The Broader Significance

Message 1025 sits at the boundary between two phases of the session. The preceding messages were about platform-specific debugging—adapting to Vast.ai's SSH quirks, fixing the monitor's matching logic, hardening scripts against gRPC errors. Message 1025 initiates the transition to workload-specific resource tuning—understanding that different hardware configurations require different pipeline parameters.

The contrast between the two instances is instructive. The Norway instance with 500 GB RAM and a single RTX 4090 completes its warmup proof successfully (as confirmed in [msg 1026]), validating the entire software stack. The BC instance with 125 GB RAM and dual RTX 3090s fails because the memory is insufficient for the uncached first-run synthesis. This is not a bug in the software but a constraint of the hardware—and one that can be addressed by reducing partition workers during the warmup phase.
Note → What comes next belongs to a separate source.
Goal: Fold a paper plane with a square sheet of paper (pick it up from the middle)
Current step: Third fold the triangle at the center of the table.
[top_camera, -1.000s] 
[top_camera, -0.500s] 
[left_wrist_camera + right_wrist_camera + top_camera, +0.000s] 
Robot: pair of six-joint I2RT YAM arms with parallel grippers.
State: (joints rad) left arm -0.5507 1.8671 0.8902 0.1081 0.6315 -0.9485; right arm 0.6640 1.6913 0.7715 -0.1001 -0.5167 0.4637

The assistant's eventual fix ([msg 1026]) is elegant: use fewer partition workers for the warmup proof (so the organic memory allocation doesn't exceed available RAM), then scale up for subsequent proofs once the PCE cache is built and memory usage becomes predictable. This adapts the pipeline to the hardware rather than requiring all hardware to meet the pipeline's peak demands.

Conclusion

Message 1025 is a diagnostic pivot point in a complex distributed systems deployment. It captures the moment when an incorrect assumption meets new evidence, when the assistant's pattern-matching instincts are checked by investigative discipline. The message's true value lies not in its explicit content—a brief status update and a single SSH command—but in the reasoning it represents: the triage of two parallel workflows, the formulation of a testable hypothesis, and the decision to investigate before acting. In the broader narrative of the session, it marks the transition from fighting platform-specific quirks to understanding workload-specific resource constraints, ultimately leading to a more robust and hardware-aware system design.